Housing Cost Comparison Tool with Zillow and R

Thinking of moving?

Using some of my favorite R packages and Zillow data I built a comparison function for median house price between two localities.


Zillow posts data outputs or derivations of its Zestimate home price model to s series of .csv. This data is freely available for researchers and includes many breakouts for home and rental values as well as some very interesting housing market metrics (price to rent, sold for loss etc.).  Enhancing the value of these series is the level of geographic detail available.  Beyond the state and county levels, zipcode and neighborhood detail levels are also available.  Zillow even gives access to the shapefiles of defined neighborhoods, enabling work with GIS tools, R. or other languages.  An R package has also been developed to work with the free API the site provides.


For some exploration of this data with R I chose a set which uses an easily consumed nominal value; Median Sale Price.

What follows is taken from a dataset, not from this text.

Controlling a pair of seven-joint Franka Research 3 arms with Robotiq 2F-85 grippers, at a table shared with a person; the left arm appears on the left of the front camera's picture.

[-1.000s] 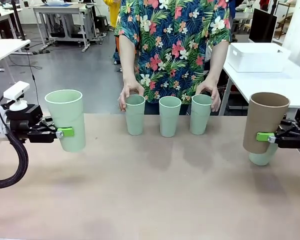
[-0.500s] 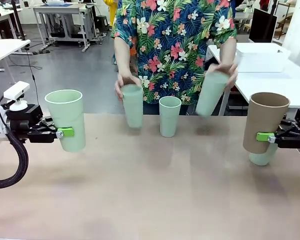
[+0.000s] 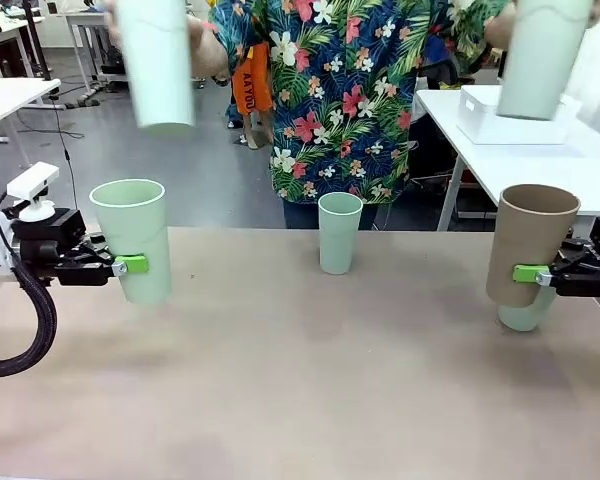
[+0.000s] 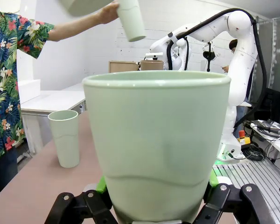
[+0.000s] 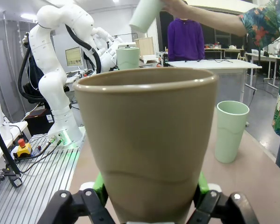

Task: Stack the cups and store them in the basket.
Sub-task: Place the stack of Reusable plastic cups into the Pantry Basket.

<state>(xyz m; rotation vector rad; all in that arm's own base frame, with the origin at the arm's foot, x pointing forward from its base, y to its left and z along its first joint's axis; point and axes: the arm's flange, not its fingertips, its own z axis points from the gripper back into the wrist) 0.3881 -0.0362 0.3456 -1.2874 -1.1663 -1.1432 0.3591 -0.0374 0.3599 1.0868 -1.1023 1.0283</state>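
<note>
Six cups, one basket. Item one: mint cup (image 3: 132,235), upright, clamped at mid-height in the left claw (image 3: 132,264), green pads pressed against both sides, at the robot's left end of the table (image 3: 300,400). Item two: tan cup (image 3: 530,240), upright, gripped the same way in the right claw (image 3: 532,273) at the opposite end. Item three: mint base (image 3: 525,318) showing under the tan cup; whether it is nested inside or standing behind cannot be told. Item four: lone mint cup (image 3: 339,232), upright on the table, mid-width, toward the far edge, well apart from both claws. Items five and six: blurred mint cup (image 3: 155,60) held high in one hand (image 5: 175,5) of the person, above the left claw; second raised mint cup (image 3: 542,55) in the other hand (image 4: 107,11), above the right claw. White basket (image 3: 480,122): on a side table (image 3: 540,165) beyond the tan cup, partly hidden by the second raised cup
</note>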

I began by reading the Median sale Price .csv into a data frame:

library(reshape)
library(quantmod)
 
zipSale <- read.csv(file="http://files.zillowstatic.com/research/public/Zip/Zip_MedianSoldPrice_AllHomes.csv", header=T)
Created by Pretty R at inside-R.org


What I found by a [1:4,] head view is that the Zillow time series data was defined in a columnar format, not as a friendly grouping and value format.  To handle this I used the melt function from the ever useful reshape package.  Using melt I created a "value" variable and assigned the month columns to a single "date_val" grouping variable.  it was especially helpful to know that the first five variables in the Zillow home price data are not the month variable data and can be excluded from the melt reshaping by assigning them to the "id" variables (similar to df[,(-1:5)].  All other variables (the Zillow data months) will be melted as "measure" variables by default.  I also created a date type value from the YYYY-MM that Zillow provides.

zipSale<- melt(zipSale,id=c(1:5),variable_name="date_val")
zipSale$rep_month <- as.Date(paste(
  substr(zipSale$date_val,2,5),"-",
  substr(zipSale$date_val,7,9),"-",
  "01", sep="")
)
Created by Pretty R at inside-R.org


 Now, with an easily manipulated set I used another of my favorite packages, quantmod, to create some charts in the style of standard Bloomberg output.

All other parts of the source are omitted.